- TASK DIRECTIONS
Report back every line below that carries the word "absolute".
_ _ _ _ _
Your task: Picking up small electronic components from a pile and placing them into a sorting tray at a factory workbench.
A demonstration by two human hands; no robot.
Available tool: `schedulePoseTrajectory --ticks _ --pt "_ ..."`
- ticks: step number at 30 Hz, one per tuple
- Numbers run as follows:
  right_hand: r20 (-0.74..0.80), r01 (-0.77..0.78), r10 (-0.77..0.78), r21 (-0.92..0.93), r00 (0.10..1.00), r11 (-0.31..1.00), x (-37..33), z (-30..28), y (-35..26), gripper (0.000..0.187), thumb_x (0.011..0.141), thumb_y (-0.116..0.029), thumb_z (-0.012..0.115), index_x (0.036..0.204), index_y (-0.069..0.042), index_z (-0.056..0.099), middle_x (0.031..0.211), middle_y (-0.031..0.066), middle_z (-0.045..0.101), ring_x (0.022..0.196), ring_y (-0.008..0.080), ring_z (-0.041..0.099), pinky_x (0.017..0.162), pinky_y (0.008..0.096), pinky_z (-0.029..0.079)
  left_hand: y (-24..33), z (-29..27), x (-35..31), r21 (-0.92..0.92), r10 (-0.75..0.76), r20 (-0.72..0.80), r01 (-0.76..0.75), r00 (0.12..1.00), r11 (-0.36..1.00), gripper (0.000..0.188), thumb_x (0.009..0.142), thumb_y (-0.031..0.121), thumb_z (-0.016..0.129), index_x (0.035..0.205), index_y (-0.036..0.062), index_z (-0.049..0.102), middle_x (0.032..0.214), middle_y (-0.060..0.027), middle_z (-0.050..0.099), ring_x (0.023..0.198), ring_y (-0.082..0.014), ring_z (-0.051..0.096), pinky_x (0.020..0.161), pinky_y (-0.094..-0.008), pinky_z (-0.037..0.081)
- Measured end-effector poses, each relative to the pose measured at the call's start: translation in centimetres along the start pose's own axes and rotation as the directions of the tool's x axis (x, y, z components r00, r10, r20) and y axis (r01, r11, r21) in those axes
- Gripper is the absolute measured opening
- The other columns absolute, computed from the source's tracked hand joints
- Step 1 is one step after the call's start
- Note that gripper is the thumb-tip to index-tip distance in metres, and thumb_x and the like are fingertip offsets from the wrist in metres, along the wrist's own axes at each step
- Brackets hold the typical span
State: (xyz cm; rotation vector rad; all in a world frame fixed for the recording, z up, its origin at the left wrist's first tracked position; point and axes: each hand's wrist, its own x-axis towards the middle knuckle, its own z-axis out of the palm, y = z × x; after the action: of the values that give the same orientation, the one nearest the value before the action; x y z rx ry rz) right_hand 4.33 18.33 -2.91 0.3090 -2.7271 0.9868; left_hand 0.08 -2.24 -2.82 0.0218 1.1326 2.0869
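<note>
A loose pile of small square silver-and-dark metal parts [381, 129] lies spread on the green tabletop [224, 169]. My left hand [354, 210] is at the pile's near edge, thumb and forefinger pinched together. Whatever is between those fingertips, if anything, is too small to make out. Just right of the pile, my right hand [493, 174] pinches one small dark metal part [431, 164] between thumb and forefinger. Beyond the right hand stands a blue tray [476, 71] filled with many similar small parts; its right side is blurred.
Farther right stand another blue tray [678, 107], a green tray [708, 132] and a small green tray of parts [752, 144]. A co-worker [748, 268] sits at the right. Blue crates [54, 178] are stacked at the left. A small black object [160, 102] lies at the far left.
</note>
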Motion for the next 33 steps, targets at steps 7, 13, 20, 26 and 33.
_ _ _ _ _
- SOLUTION TO THIS EXERCISE
- Gripper is the absolute measured opening
- The other columns absolute, computed from the source's tracked hand joints

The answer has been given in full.